- [What to work on]:
Wherever the line with "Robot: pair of" sits in the listing below, transcribe from it up to and including the line with "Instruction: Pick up", exactly, and leave the remaining lines out.

***

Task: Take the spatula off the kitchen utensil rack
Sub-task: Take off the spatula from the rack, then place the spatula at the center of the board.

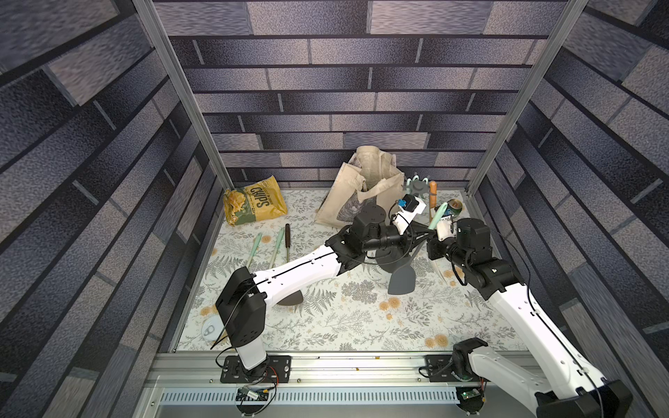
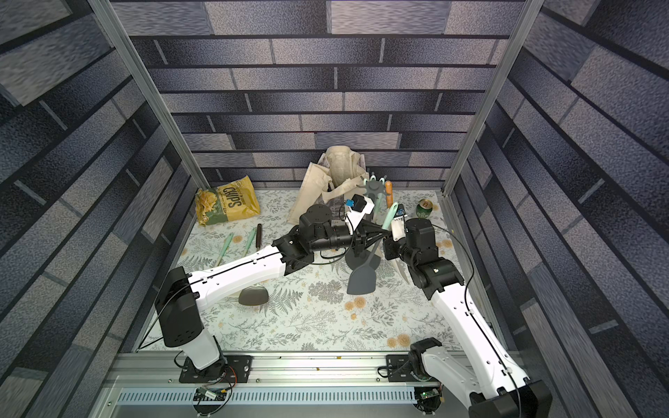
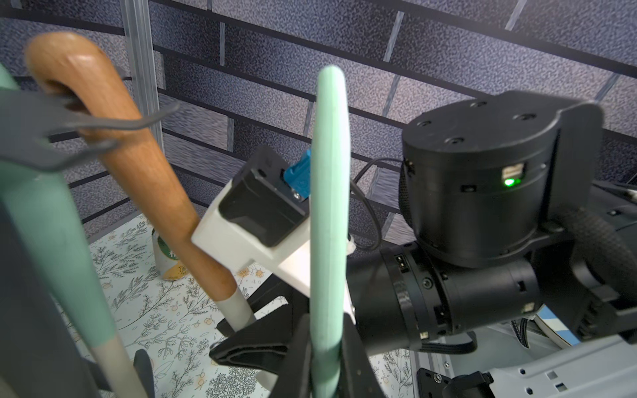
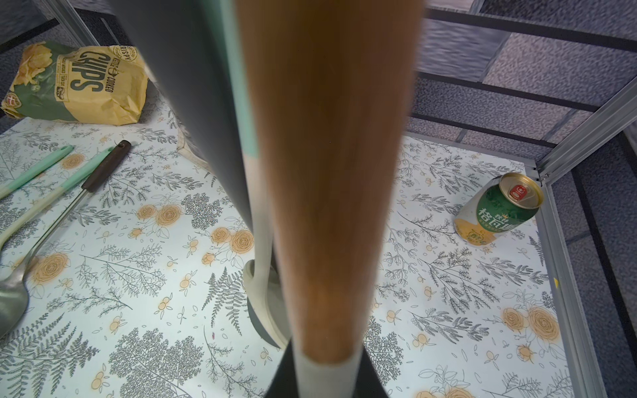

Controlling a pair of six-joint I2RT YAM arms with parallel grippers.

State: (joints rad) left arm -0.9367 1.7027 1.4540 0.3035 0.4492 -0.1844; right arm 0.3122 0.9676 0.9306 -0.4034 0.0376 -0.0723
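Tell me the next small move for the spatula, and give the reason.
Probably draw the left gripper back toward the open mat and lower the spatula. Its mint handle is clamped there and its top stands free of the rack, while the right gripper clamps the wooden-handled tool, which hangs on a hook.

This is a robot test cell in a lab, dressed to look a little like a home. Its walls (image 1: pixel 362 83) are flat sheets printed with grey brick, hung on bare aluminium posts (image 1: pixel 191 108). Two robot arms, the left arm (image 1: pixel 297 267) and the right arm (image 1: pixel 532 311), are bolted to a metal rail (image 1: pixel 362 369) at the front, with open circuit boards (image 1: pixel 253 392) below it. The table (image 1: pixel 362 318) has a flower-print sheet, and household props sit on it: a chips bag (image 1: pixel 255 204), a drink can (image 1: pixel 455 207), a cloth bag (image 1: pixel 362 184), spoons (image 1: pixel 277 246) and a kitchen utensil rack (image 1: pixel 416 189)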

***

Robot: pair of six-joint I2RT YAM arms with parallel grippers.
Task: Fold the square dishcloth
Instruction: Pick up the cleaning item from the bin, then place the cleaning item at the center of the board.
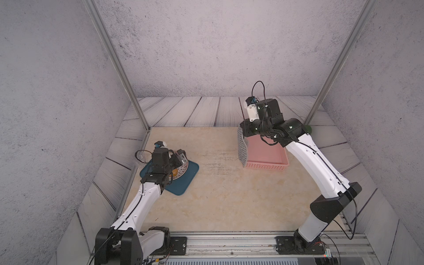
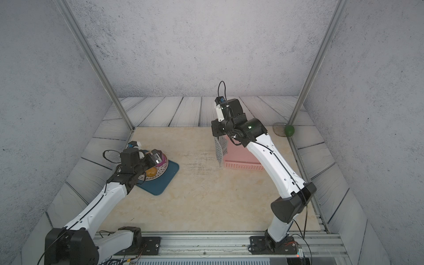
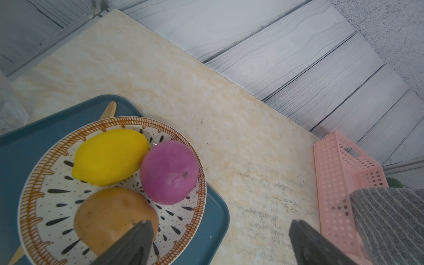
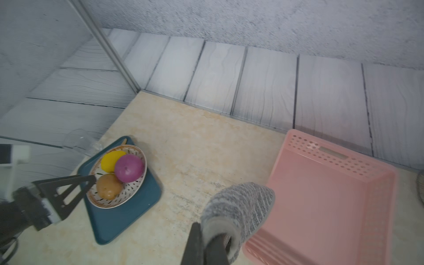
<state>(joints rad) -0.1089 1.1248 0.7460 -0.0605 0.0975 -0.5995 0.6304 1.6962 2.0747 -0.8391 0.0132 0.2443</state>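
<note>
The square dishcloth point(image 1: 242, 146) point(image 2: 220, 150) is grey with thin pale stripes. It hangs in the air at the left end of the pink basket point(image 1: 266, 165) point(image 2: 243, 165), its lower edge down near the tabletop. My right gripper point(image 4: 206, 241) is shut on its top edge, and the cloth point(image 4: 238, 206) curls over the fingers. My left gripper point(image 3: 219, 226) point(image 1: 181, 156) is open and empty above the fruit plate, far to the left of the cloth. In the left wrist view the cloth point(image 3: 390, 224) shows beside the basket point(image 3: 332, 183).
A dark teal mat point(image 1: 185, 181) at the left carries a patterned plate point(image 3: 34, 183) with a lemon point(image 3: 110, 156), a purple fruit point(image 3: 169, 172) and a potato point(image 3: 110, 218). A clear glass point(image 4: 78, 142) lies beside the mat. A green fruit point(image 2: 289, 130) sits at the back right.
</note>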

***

- [Reply]:
Robot: pair of six-joint I2RT YAM arms with parallel grippers.
Task: Fold the square dishcloth
Instruction: Pick up the cleaning item from the bin, then place the cleaning item at the center of the board.

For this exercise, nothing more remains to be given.